"The Beats: Authorships, Legacies", A. Robert Lee. A Review by Simon Warner

Reviews

The Beats: Authorships, Legacies

The formidable A. Robert Lee, simply Bob to his many friends and connections in the global academic community, has been on the Beat bus longer than most. He studied under the trailblazing Eric Mottram, one of the early British scholars to acknowledge the artistic and cultural worth of Kerouac, Ginsberg and Burroughs, and was there at a shining moment in the movement’s rich and entangled mythology: the International Poetry Incarnation at the Albert Hall In London in June 1965.

In short, Lee has an impressively credible past in this field of study and, in the present, continues to proffer astute and insightful commentaries on the Beat writers and the wider literary scene, covered helpfully by his own phrase ‘counter-writing’. His newest volume, The Beats: Authorships, Legacies, is a deeply nourishing addition to a realm of scholarly enquiry that now expands its catalogue of serious studies almost by the month.

But while The Beats is indeed a substantial contemplation of the whole movement – and a little more besides – it is refreshingly accessible, voiced in a way that is clear, lively and always enthused: the excitement, which Lee felt as a student in a radical new London 50 years ago, has continued to fuel his passion for these alternative interpretations of mid-century America and the countercultural tentacles it sent spilling into the 1960s and beyond.

In its concentrated 240 pages, it addresses this writing community in admirable detail – its identities and ideologies, its history and its current status – and, best of all, paints clear portraits of all the main protagonists and some of the lesser-known participants, with not only valuable sections on the women Beats and what Lee dubs ‘the Afro-Beats’ but also agile sketches of and teasing references to much less familiar figures: Clive Matson, Larry Kloss, Maxine Hong Kingston, Martin Matz and Nathaniel Mackey, to name only a few.

In other words, Lee is not so transfixed by that extraordinary moment between the end of the Second World War and the climax of the 1950s, when On the Road, ‘Howl’ and Naked Lunch were all seeded and hatched, that he fails to recognise the ongoing lifeblood of Beat ideas and Beat ideals. This volume is not merely a densely packed handbook of times gone by; it is also a guide to the ways in which this framing of maverick attitudes retains a beating heart.

To its credit also, the overview does not make the mistake of emphasising the lives of the players in this drama over the work they have produced. Lee is not just a capable social and cultural historian: he is at ease with the literature, briefly yet sharply describing and analysing key examples of the prose and poetry that is the lasting legacy of this many-headed, multi-gendered, multiracial generation. His approach affirms David Meltzer’s well-known epithet, ‘It’s the books not the looks.’

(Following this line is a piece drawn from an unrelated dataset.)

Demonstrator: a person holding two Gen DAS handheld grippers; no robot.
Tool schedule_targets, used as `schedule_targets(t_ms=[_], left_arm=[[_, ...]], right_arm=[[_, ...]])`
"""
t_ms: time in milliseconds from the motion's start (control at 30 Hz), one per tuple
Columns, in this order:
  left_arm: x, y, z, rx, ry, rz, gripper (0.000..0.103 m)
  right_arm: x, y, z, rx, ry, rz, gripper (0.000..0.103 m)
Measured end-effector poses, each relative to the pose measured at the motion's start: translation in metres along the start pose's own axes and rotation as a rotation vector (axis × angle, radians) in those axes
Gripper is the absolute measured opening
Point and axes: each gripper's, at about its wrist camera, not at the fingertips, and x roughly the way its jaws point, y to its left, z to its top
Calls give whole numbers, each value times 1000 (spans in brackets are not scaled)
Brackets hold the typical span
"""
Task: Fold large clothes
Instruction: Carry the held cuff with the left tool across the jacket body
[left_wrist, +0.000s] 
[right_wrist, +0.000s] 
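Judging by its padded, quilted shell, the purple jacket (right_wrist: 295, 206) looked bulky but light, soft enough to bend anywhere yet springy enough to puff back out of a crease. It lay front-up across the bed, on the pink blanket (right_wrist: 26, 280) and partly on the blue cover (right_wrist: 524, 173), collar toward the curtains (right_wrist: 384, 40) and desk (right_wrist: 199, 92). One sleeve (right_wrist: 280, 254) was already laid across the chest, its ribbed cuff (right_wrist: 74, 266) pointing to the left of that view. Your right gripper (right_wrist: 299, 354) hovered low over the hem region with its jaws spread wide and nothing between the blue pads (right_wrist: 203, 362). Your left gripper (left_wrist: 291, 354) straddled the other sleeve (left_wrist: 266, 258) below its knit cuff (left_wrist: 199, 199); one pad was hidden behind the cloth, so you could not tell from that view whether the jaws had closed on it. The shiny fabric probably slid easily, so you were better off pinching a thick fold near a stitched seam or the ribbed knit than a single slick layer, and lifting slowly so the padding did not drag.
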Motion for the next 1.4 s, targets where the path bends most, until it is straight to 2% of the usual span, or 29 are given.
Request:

But who out there might want another condensed paperback on a movement they already know so well? I think this book has definite value for the knowledgeable and the novice. Firstly, it reminds us of and deftly orders the principal information about the early days of the Beats and their rise to prominence, connecting these pioneers with a broader canvas – peopled by Baldwin and Bellow, Plath and Heller, Dylan and Warhol, for example.

Secondly, to reiterate, it is a collection that convincingly argues that Beat did not die once its great central triumvirate had given up the ghost. Other recent and related practices – photography, music, visual art and film – are suitably addressed, as are media representations. Both the long-running magazine Beat Scene and the authoritative website Literary Kicks are deservedly mentioned as enduring, and vibrant, reflections on this wide river and its numerous tributaries.

Thirdly, and I like this almost the best, is its highly commendable bibliography – extensive lists of the principal works of the major and minor writers, including significant criticism that covers them, and a further body of secondary scholarship within a splendid 30-page section. This is what makes The Beats: Authorships, Legacies particularly valuable to those already immersed in this world of creativity but also newcomers just dipping their toes in the winding waters.